HOW TO COMPLETE THIS TASK: Each entry needs to be reproduced exactly, with none left out.

Stored items
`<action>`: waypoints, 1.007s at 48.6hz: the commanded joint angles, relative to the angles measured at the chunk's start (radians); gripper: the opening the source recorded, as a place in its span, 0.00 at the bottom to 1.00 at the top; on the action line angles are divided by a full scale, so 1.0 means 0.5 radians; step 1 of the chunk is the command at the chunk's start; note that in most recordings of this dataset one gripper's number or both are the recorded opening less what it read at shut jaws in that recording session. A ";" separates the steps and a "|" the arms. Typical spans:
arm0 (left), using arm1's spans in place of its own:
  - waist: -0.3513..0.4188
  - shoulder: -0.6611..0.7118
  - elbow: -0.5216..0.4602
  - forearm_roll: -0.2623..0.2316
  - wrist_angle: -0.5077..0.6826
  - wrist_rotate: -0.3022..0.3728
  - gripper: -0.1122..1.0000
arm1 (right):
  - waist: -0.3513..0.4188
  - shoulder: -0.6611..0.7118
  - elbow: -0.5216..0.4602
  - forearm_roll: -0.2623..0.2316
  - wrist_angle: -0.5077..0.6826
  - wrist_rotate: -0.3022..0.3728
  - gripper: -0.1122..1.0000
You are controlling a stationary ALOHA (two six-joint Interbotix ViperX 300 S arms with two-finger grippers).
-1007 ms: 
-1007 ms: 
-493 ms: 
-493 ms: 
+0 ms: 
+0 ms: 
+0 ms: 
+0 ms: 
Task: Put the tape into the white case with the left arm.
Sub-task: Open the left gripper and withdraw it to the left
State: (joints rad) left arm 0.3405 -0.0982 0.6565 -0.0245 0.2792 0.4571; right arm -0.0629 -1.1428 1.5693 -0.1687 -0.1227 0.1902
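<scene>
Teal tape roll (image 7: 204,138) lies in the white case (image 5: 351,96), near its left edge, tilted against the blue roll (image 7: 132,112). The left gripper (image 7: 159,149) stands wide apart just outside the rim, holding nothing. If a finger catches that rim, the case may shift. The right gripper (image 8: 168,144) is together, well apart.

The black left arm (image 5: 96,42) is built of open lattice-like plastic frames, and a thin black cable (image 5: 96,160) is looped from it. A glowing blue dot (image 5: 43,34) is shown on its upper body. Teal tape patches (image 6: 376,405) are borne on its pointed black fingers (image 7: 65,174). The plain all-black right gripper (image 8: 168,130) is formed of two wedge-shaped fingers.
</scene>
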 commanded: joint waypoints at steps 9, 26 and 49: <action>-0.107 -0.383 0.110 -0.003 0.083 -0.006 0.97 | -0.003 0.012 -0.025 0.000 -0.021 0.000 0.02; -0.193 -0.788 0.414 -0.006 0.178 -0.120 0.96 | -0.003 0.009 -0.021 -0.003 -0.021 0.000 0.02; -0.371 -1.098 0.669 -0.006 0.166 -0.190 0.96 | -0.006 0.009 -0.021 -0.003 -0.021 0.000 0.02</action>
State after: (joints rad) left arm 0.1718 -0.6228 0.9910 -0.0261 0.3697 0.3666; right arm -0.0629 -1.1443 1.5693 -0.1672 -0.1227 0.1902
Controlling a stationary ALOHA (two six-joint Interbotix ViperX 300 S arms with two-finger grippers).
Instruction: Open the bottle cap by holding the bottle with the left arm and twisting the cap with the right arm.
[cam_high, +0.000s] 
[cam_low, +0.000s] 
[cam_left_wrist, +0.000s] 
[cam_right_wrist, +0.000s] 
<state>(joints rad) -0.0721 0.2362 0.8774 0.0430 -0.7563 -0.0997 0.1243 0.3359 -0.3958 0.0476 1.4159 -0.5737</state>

ANSWER SPACE:
`<action>`: waypoints, 1.007s at 48.6hz: the commanded joint angles, relative to the angles measured at the chunk's start (radians); gripper: the opening the source recorded, as a place in its span, 0.00 at the bottom to 1.00 at the top; on the action line angles are divided by a full scale, so 1.0 means 0.5 radians; step 1 of the chunk is the command at the chunk's start; note that in most recordings of this dataset one gripper's number or both are the recorded opening less what it read at shut jaws in that recording session. A ";" separates the steps and a "|" the arms. Typical spans:
arm0 (left), using arm1's spans in place of its own:
  - waist: -0.3513..0.4188
  - shoulder: -0.6611..0.7118
  - elbow: -0.5216..0.4602
  - forearm_roll: -0.2623..0.2316
  - wrist_angle: -0.5077..0.6826
  - wrist_rotate: -0.3022..0.3728
  - gripper: -0.1122..1.0000
arm1 (right):
  - waist: -0.3513..0.4188
  - shoulder: -0.6611..0.7118
  - elbow: -0.5216..0.4602
  - forearm_roll: -0.2623..0.2316
  - wrist_angle: -0.5077..0.6826
  - wrist_rotate: -0.3022..0.3728
  - gripper: -0.1122..1.0000
You are controlling a stationary ALOHA (two six-joint Interbotix ViperX 300 S arms with two-finger grippers).
-1007 ms: 
-1007 ms: 
-493 ms: 
-493 ms: 
+0 ms: 
+0 ms: 
+0 ms: 
+0 ms: 
Task: Put the tape into the white case with the left arm.
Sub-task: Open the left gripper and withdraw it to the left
State: (joints rad) left arm 0.3405 -0.0982 0.6565 -0.0245 0.2792 0.4571; right arm -0.0629 -1.1428 1.5693 -0.1687 -0.1227 0.1902
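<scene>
Teal tape roll (image 7: 204,138) lies in the white case (image 5: 351,96), near its left edge, tilted against the blue roll (image 7: 132,112). The left gripper (image 7: 159,149) stands wide apart just outside the rim, holding nothing. If a finger catches that rim, the case may shift. The right gripper (image 8: 168,144) is together, well apart.

The black left arm (image 5: 96,42) is built of open lattice-like plastic frames, and a thin black cable (image 5: 96,160) is looped from it. A glowing blue dot (image 5: 43,34) is shown on its upper body. Teal tape patches (image 6: 376,405) are borne on its pointed black fingers (image 7: 65,174). The plain all-black right gripper (image 8: 168,130) is formed of two wedge-shaped fingers.
</scene>
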 commanded: joint waypoints at steps 9, 26 and 49: <action>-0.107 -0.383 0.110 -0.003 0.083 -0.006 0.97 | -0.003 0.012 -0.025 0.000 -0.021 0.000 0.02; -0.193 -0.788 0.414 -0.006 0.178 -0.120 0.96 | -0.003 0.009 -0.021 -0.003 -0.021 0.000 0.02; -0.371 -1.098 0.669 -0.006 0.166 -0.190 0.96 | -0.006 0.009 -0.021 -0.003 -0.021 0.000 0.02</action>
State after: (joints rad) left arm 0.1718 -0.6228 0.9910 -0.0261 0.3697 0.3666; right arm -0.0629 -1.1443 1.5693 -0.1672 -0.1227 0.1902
Controlling a stationary ALOHA (two six-joint Interbotix ViperX 300 S arms with two-finger grippers).
Instruction: Open the bottle cap by holding the bottle with the left arm and twisting the cap with the right arm.
[cam_high, +0.000s] 
[cam_low, +0.000s] 
[cam_left_wrist, +0.000s] 
[cam_right_wrist, +0.000s] 
<state>(joints rad) -0.0721 0.2362 0.8774 0.0430 -0.7563 -0.0997 0.1243 0.3359 -0.3958 0.0476 1.4159 -0.5737</state>

This answer is complete as it stands.